#### [DATA EXTRACT]

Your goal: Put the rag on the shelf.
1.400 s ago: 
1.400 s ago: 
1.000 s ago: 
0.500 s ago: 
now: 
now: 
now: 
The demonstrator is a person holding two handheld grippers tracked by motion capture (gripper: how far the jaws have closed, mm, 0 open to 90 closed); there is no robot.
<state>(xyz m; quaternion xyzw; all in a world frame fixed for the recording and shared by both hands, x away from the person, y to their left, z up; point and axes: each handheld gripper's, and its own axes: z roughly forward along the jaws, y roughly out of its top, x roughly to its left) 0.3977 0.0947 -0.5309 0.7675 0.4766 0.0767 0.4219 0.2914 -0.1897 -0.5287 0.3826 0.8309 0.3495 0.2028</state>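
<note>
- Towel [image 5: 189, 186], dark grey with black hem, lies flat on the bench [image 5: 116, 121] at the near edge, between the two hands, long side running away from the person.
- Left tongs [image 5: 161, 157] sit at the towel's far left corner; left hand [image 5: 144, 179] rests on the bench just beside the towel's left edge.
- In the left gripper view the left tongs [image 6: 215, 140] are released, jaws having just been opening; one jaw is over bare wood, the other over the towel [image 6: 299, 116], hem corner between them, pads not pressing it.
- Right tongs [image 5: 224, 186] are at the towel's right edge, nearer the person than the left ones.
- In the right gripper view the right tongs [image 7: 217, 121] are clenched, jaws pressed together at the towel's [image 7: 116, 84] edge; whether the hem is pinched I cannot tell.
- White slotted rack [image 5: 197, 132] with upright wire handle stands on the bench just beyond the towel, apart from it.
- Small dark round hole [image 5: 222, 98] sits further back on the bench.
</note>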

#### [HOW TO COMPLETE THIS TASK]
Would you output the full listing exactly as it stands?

#### [RESULT OF THIS EXERCISE]
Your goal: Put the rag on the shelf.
1.400 s ago: 
1.400 s ago: 
1.000 s ago: 
0.500 s ago: 
now: 
now: 
now: 
The demonstrator is a person holding two handheld grippers tracked by motion capture (gripper: how far the jaws have closed, mm, 0 open to 90 closed); there is no robot.
<state>(xyz m; quaternion xyzw; all in a world frame fixed for the recording and shared by both hands, x away from the person, y to their left, z up; point and axes: each handheld gripper's, and its own axes: z roughly forward along the jaws, y roughly out of its top, x roughly to its left) 0.3977 0.0947 -0.5309 0.7675 0.4766 0.0767 0.4219 0.2914 -0.1897 -0.5287 0.3826 0.8309 0.3495 0.2028</state>
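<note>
- Towel [image 5: 189, 186], dark grey with black hem, lies flat on the bench [image 5: 116, 121] at the near edge, between the two hands, long side running away from the person.
- Left tongs [image 5: 161, 157] sit at the towel's far left corner; left hand [image 5: 144, 179] rests on the bench just beside the towel's left edge.
- In the left gripper view the left tongs [image 6: 215, 140] are released, jaws having just been opening; one jaw is over bare wood, the other over the towel [image 6: 299, 116], hem corner between them, pads not pressing it.
- Right tongs [image 5: 224, 186] are at the towel's right edge, nearer the person than the left ones.
- In the right gripper view the right tongs [image 7: 217, 121] are clenched, jaws pressed together at the towel's [image 7: 116, 84] edge; whether the hem is pinched I cannot tell.
- White slotted rack [image 5: 197, 132] with upright wire handle stands on the bench just beyond the towel, apart from it.
- Small dark round hole [image 5: 222, 98] sits further back on the bench.
</note>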

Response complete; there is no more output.